##### Source material

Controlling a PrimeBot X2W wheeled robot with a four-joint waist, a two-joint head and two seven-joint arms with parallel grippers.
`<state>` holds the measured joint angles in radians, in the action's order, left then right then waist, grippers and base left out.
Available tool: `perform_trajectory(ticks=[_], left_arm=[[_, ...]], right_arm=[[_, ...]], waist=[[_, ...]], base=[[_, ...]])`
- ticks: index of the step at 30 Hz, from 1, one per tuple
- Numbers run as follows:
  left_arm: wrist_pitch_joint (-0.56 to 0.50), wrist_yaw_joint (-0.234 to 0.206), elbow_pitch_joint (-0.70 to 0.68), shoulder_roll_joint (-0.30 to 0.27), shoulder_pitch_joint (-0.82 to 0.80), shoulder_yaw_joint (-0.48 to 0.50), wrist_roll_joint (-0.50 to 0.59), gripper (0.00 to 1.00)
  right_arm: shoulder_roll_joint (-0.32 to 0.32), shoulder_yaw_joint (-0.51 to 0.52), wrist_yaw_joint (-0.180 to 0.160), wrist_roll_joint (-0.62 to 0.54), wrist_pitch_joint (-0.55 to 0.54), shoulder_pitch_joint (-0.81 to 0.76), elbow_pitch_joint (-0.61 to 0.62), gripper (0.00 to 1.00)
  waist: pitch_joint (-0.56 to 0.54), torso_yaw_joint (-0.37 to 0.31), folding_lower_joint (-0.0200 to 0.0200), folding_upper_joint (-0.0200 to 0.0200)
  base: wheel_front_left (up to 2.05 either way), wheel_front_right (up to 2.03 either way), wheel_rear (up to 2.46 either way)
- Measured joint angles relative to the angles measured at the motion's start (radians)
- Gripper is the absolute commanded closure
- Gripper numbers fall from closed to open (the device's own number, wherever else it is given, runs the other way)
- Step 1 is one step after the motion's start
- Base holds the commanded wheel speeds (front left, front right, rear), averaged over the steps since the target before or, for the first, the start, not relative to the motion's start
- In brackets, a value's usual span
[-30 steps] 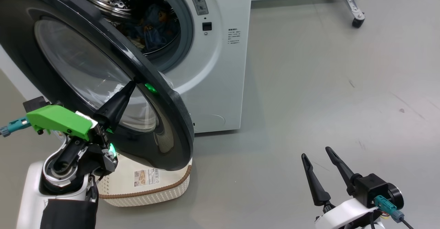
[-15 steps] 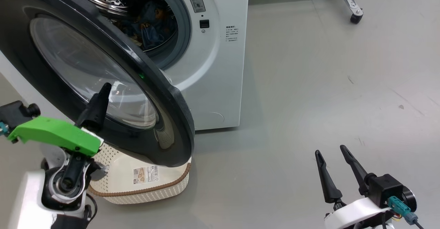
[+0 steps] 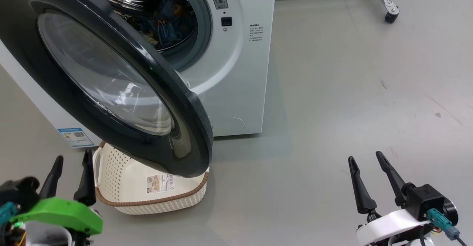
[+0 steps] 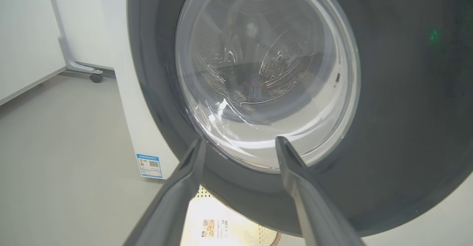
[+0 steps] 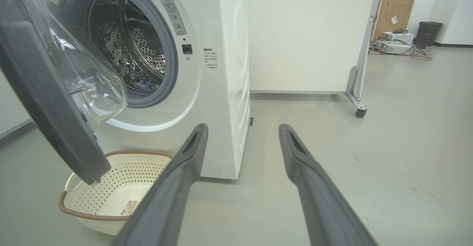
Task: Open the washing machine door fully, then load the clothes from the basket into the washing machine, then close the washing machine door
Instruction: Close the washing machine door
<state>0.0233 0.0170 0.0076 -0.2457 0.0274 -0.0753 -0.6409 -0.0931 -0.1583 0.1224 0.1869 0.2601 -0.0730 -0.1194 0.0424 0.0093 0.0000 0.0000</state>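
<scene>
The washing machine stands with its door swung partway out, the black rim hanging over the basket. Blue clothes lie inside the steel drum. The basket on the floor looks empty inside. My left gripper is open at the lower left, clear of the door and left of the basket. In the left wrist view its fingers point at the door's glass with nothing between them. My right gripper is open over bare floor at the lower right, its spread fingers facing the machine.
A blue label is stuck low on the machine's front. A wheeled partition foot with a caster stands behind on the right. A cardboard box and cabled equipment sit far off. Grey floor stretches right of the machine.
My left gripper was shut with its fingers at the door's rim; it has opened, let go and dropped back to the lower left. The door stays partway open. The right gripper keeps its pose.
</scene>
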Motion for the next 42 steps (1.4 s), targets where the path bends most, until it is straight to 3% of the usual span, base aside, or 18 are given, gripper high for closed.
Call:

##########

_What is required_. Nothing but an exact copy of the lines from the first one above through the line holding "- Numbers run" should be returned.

_Answer section_.
Controlling a PrimeBot X2W wheeled robot with a four-joint waist, a two-joint head and two seven-joint arms with parallel grippers.
`<state>` holds the measured joint angles in radians, in the action's order, left then right then waist, grippers and base left out.
Available tool: `perform_trajectory(ticks=[_], left_arm=[[_, ...]], right_arm=[[_, ...]], waist=[[_, ...]], base=[[_, ...]])`
- ticks: index of the step at 30 Hz, from 1, one per tuple
- Numbers run as follows:

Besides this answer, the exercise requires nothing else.